There’s a lot more to this however than just the retail analogy I’ve presented above. It’s not just about fears of Hillsong experiencing transfer growth while existing ministries experience transfer loss. And let’s be honest, some people do change churches every few years.
No, there’s more to this. It’s a matter of knowing your context. Knowing the rhythm, the cadence, the tenor of the ministries working in that community. Studying the spiritual history. Having someone with their feet on the ground for months, even years; having others who are invested in the community. Missionaries often spend a year acclimating to the culture before they ever begin a word of proclamation. You don’t just show up and expect to rock their world overnight. That is what I believe is at the heart of Nate’s concerns; it’s not just about someone building a big worship center or having brand recognition. It’s about the ‘people context’ of the city.

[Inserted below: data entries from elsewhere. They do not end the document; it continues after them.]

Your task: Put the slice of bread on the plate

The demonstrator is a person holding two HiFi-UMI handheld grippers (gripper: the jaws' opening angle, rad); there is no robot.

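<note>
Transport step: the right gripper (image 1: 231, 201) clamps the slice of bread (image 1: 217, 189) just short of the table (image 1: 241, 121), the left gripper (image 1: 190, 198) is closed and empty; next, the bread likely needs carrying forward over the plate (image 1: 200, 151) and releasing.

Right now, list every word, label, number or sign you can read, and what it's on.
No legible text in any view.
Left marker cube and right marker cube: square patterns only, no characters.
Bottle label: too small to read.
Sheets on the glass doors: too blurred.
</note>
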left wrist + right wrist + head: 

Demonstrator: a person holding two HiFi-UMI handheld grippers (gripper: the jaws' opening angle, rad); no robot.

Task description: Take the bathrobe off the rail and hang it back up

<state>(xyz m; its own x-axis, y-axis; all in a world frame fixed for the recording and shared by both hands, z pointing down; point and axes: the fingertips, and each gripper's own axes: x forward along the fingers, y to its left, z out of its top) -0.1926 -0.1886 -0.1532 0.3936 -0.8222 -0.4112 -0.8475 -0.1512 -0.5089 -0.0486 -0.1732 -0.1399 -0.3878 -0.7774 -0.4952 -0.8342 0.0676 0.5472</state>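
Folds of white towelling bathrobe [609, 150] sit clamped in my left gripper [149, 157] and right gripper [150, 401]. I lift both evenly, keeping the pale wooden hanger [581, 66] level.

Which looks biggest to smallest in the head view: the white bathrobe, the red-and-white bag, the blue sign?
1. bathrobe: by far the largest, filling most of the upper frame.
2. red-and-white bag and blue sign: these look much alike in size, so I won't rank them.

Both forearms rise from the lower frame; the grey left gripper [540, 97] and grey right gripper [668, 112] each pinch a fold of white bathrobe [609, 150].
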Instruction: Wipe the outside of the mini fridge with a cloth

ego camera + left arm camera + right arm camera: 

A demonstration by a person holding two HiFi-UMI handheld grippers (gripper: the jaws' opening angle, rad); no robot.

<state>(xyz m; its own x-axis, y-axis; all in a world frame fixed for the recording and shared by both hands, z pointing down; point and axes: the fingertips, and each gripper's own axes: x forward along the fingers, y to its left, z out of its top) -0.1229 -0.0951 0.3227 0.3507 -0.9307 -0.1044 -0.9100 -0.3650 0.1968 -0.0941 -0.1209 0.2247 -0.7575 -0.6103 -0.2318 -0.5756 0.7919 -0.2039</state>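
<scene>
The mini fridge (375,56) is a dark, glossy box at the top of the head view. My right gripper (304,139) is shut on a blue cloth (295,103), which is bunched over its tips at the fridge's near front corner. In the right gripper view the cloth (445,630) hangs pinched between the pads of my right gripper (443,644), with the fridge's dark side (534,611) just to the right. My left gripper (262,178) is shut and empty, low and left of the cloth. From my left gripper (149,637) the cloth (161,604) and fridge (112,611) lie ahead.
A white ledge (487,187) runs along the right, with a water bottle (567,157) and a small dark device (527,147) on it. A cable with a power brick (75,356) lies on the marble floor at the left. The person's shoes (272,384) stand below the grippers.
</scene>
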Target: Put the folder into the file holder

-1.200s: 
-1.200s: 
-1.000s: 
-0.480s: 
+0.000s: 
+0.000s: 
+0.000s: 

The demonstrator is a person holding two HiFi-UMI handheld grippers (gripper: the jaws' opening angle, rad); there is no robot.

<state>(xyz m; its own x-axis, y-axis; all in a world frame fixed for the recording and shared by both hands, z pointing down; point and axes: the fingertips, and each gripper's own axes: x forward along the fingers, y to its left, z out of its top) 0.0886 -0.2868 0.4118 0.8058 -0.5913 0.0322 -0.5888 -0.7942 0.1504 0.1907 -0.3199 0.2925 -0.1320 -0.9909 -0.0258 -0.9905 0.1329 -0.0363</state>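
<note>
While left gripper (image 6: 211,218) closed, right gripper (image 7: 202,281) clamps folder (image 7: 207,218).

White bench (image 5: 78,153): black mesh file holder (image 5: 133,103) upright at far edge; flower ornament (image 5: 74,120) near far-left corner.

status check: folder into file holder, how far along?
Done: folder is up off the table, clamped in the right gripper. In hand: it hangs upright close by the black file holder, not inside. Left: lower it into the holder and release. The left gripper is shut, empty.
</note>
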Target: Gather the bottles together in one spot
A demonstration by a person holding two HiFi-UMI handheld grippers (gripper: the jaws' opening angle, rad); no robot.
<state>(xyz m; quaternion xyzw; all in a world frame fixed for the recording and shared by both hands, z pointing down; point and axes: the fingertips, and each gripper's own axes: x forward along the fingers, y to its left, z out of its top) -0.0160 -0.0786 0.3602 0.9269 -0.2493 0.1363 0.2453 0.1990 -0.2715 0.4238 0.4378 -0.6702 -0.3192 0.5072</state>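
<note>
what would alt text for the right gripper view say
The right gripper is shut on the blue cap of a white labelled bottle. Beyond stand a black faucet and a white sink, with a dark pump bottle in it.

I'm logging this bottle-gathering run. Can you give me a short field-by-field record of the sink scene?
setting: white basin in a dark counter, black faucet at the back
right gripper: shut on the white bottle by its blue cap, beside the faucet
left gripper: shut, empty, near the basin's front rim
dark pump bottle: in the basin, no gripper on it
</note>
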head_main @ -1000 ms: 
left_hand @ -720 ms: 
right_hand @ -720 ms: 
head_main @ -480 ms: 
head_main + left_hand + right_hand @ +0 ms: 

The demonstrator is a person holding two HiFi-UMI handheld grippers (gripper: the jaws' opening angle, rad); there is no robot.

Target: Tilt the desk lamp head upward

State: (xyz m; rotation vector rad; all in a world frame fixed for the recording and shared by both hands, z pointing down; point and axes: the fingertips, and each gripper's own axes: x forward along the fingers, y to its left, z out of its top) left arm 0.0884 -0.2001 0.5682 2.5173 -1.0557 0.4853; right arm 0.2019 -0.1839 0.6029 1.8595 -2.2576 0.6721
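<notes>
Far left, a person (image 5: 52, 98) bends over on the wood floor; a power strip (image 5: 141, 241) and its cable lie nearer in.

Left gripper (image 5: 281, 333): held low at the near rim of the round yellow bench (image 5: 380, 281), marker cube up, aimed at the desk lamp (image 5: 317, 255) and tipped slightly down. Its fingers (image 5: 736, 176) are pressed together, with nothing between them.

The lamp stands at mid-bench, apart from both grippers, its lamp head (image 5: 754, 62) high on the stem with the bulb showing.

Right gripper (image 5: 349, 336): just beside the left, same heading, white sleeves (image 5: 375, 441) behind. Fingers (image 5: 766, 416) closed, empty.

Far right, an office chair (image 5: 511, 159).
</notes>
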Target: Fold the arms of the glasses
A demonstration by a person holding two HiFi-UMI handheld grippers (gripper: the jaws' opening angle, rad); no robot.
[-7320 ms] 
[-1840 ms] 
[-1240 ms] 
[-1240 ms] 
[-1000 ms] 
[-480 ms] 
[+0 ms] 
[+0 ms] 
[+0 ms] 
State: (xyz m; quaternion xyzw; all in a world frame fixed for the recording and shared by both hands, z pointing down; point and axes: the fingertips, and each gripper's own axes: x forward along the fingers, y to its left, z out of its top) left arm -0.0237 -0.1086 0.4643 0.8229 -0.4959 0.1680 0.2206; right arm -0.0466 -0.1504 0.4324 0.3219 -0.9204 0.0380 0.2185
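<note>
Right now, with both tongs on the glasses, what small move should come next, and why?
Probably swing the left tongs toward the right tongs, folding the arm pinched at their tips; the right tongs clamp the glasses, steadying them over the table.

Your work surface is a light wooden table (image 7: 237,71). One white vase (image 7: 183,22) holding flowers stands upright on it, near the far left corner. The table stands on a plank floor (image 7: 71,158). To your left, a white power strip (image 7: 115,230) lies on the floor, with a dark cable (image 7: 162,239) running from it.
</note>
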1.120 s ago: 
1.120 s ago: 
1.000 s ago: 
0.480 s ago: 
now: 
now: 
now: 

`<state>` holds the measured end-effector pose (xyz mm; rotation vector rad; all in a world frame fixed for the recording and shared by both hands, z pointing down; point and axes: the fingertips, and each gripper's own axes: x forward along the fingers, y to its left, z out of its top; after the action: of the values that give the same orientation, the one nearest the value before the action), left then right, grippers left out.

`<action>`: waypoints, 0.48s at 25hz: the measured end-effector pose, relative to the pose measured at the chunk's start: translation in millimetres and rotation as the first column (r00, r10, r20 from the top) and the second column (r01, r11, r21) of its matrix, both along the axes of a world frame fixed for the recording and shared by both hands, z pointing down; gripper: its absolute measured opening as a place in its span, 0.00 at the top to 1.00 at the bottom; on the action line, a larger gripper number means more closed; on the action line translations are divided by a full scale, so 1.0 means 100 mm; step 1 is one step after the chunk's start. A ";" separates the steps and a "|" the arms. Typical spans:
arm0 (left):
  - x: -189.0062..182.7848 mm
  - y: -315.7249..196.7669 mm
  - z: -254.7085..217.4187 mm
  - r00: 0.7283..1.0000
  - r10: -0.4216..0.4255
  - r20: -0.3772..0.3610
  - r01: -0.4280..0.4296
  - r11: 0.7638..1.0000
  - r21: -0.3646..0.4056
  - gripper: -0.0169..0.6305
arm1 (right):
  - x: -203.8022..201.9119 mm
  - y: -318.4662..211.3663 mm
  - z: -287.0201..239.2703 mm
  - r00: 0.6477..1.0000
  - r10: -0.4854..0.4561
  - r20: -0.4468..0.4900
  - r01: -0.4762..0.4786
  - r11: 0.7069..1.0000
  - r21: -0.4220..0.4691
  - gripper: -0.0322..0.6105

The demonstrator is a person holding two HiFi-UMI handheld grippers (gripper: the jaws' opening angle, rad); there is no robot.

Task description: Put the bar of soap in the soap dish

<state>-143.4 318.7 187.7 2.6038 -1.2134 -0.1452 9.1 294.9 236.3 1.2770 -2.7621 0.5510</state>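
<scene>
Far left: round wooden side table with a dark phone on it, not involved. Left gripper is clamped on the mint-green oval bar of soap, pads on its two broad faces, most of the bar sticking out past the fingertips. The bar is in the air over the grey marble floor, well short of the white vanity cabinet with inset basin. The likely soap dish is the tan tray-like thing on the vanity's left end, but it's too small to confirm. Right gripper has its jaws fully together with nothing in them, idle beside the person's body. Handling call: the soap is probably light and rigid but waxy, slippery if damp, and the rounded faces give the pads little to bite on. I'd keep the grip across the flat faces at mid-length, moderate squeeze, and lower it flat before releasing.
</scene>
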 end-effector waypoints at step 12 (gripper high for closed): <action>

To return to a retail analogy — a different one — we once owned three Christian bookstores. While each carried our name, kept the same hours, stocked the same core titles, and was run by the same policies, the spiritual needs of those communities were vastly different, and the authors and ministries known to their customers were often quite unique. When asked if we were going to expand further, I said at the time, “You can’t just take a store like this one, seal it in a giant container, and drop it in to another community. The needs and interests are not the same.” It might work with a dairy store, or if you sell jeans and t-shirts, but it doesn’t work in Christian endeavor. You can’t just colonize another territory; you have to have done, and be prepared to do as much listening as you talking.
I would be ill-equipped to want to start a Christian store or a church in an area where I didn’t have some previous familiarity, or wasn’t living, or wasn’t working in partnership with some people already in ministry there; and this doubly so if that is an area where there is a history of intense spiritual warfare; and while each of those three criteria is important, I would say working in partnership would be the way to begin.
On the other hand, I would not want to be obstructionist, I would not want to stand in Hillsong’s way; but I think Nate’s concerns are very real, and because he’s there, he has the right to express those concerns or misgivings.
I just don’t think the elephant knows when it is the largest animal in the room and what responsibilities go with that privilege, any more than Staples realized they were going to put those four office supply stores in my town out of business. Or did they?
My Christian ethic compels me to wish Hillsong well, but it also compels me to equally wish all the existing churches and mission organizations in the San Francisco Bay area well also.
One more time, here’s a link to the article: Hillsong Church: Do Not Colonize San Francisco.
Thanks to David Fitch for pointing out this article to me.